If time and weather permit, there is a chance I will be able to visit St. Elmo, Colorado, which is 200-odd miles from Cheyenne. I spent a considerable amount of time living an imaginary life there while I transcribed family letters from my great-great-great uncle, who was a telegrapher in St. Elmo for two years during the town's peak. Ever since I read his the stories of this place at the time it was alive, I have wanted to be able to say that I've been there. I have heard that road to St. Elmo is plowed all winter, so I am keeping my fingers crossed that I can see this place for once and for all!

I have been reading a book called Wyoming Ghost Stories by Debra Munn, and I am now feeling pretty exuberant about meeting Random JoeBob Ghost! Some of the stories in the book (all purportedly true) gave me real chills, so perhaps this is just the landscape to be in if you have an active imagination!

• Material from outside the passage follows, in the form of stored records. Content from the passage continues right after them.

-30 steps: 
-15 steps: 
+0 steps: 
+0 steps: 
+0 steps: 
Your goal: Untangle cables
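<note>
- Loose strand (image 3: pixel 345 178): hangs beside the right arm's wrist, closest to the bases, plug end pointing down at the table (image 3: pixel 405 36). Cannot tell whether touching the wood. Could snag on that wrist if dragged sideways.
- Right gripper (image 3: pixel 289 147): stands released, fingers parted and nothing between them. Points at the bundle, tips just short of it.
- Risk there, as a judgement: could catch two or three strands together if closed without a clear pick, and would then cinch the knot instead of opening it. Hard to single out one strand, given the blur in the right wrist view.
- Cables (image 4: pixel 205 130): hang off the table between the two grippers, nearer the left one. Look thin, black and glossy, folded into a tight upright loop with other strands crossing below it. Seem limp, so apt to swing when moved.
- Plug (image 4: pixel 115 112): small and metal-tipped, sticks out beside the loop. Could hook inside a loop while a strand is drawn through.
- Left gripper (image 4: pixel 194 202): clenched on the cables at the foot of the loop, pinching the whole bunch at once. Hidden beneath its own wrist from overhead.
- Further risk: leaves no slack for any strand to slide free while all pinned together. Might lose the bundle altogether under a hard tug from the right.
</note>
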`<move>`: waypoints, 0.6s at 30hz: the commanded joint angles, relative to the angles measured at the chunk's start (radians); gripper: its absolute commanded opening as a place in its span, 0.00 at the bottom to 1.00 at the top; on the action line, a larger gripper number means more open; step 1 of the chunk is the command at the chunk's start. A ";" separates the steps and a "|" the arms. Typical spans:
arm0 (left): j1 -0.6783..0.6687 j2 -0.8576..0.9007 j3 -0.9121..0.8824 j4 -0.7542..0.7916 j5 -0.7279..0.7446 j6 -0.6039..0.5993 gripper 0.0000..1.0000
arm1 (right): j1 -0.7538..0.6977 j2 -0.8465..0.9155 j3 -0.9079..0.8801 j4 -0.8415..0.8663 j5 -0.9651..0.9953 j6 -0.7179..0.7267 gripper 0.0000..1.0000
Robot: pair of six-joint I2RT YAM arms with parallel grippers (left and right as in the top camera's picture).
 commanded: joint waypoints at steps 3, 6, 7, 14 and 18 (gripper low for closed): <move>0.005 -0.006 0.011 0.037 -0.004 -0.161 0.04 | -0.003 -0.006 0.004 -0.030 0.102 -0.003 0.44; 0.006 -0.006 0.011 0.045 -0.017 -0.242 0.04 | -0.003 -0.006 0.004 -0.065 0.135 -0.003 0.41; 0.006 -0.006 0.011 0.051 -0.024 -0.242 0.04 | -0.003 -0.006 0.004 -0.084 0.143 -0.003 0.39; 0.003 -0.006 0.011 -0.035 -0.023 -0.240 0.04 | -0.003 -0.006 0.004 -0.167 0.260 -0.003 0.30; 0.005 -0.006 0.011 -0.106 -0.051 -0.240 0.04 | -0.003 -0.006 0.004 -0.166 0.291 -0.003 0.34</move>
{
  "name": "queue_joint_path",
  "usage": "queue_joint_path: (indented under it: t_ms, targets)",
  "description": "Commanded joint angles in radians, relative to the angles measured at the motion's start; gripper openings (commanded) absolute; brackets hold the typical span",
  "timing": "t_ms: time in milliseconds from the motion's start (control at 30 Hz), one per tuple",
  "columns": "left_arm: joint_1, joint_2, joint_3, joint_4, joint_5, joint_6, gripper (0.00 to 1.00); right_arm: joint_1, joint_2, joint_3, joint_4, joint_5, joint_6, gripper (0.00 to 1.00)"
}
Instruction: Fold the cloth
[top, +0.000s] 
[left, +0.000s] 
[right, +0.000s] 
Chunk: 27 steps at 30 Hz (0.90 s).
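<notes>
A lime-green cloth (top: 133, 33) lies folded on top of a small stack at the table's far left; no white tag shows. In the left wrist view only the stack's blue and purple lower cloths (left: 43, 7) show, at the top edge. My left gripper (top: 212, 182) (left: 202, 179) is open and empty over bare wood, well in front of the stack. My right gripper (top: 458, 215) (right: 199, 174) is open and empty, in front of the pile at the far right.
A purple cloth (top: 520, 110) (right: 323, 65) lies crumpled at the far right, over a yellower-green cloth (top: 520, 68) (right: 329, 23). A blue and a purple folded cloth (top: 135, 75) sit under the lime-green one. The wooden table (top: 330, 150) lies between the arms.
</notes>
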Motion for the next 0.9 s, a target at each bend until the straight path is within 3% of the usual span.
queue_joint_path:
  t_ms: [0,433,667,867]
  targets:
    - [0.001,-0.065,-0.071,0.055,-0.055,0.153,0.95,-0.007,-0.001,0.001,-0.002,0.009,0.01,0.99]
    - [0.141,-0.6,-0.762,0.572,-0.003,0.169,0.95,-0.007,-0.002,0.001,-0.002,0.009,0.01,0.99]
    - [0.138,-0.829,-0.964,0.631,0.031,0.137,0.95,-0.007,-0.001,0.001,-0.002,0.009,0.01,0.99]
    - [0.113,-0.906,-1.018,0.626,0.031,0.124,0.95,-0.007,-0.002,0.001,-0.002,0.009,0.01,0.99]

Wyoming is the least populated state in the U.S., in spite of being the 10th largest state. Hee-haw, everyone, I'm going to the Cowboy State!

The reason I posted the photo of Seattle is that I am drawn to the layers of time that put their marks on every place that people live. Many houses have many histories; there may have been three or four generations born and raised in a house, only to have it sold to a new family raising young children. I think that the feelings and realities of the past are really not that far; you can sense them in any place that has history -- which is all places, if you think about it.